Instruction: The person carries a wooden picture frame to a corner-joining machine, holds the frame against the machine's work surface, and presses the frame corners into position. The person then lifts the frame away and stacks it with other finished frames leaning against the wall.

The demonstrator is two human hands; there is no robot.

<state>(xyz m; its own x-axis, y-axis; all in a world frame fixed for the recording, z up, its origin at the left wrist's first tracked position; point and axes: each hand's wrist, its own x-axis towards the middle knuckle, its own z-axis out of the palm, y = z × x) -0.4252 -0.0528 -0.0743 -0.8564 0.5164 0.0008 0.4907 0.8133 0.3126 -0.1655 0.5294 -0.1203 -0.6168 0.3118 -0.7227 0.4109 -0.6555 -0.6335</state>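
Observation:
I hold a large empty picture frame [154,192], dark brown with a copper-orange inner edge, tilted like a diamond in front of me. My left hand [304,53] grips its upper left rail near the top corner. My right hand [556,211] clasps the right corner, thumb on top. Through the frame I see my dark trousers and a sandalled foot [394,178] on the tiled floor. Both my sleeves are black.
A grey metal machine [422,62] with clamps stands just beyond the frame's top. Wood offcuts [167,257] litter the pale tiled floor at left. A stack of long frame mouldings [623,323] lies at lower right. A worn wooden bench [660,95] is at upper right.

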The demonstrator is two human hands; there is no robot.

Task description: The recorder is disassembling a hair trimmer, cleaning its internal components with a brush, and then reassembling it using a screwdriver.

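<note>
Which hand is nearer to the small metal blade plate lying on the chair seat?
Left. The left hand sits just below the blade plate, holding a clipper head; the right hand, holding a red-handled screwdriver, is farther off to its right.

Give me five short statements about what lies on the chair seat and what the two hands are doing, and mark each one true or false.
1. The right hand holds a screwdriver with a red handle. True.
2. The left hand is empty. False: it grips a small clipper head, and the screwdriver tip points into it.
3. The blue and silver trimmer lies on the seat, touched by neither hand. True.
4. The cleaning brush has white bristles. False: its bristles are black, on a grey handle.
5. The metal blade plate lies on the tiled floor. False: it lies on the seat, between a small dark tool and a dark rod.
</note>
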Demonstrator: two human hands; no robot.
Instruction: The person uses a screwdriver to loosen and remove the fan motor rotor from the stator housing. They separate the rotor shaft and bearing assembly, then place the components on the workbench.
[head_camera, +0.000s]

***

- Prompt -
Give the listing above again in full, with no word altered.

- Solution below -
Instruction: The person carries a wooden picture frame to a corner-joining machine, holds the frame against the machine's work surface, and presses the frame corners into position. The person then lifts the frame away and stacks it with other finished frames leaning against the wall.

The demonstrator is two human hands; there is no robot.

<state>(xyz m; its own x-axis, y-axis; all in a world frame fixed for the recording, z up, its origin at the left wrist's first tracked position; point and axes: each hand's wrist, its own x-axis towards the middle knuckle, its own z-axis out of the palm, y = z × x) -0.4252 -0.0528 -0.0743 -0.8564 0.5164 0.0008 0.4907 0.8133 0.3126 -0.1655 0.5294 -0.1203 -0.6168 0.3118 -0.7227 0.4109 -0.6555 -0.6335</state>
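Observation:
I hold a large empty picture frame [154,192], dark brown with a copper-orange inner edge, tilted like a diamond in front of me. My left hand [304,53] grips its upper left rail near the top corner. My right hand [556,211] clasps the right corner, thumb on top. Through the frame I see my dark trousers and a sandalled foot [394,178] on the tiled floor. Both my sleeves are black.
A grey metal machine [422,62] with clamps stands just beyond the frame's top. Wood offcuts [167,257] litter the pale tiled floor at left. A stack of long frame mouldings [623,323] lies at lower right. A worn wooden bench [660,95] is at upper right.
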
The demonstrator is two human hands; there is no robot.

Task description: The recorder is disassembling a hair trimmer, cleaning its internal components with a brush, and then reassembling it using a screwdriver.

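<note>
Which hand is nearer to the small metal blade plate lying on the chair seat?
Left. The left hand sits just below the blade plate, holding a clipper head; the right hand, holding a red-handled screwdriver, is farther off to its right.

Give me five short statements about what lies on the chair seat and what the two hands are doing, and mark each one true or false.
1. The right hand holds a screwdriver with a red handle. True.
2. The left hand is empty. False: it grips a small clipper head, and the screwdriver tip points into it.
3. The blue and silver trimmer lies on the seat, touched by neither hand. True.
4. The cleaning brush has white bristles. False: its bristles are black, on a grey handle.
5. The metal blade plate lies on the tiled floor. False: it lies on the seat, between a small dark tool and a dark rod.
</note>
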Demonstrator: two human hands; no robot.
Instruction: The person uses a screwdriver to loosen and remove the fan motor rotor from the stator housing. They separate the rotor shaft and bearing assembly, then place the components on the workbench.
[head_camera, +0.000s]

The response is finished.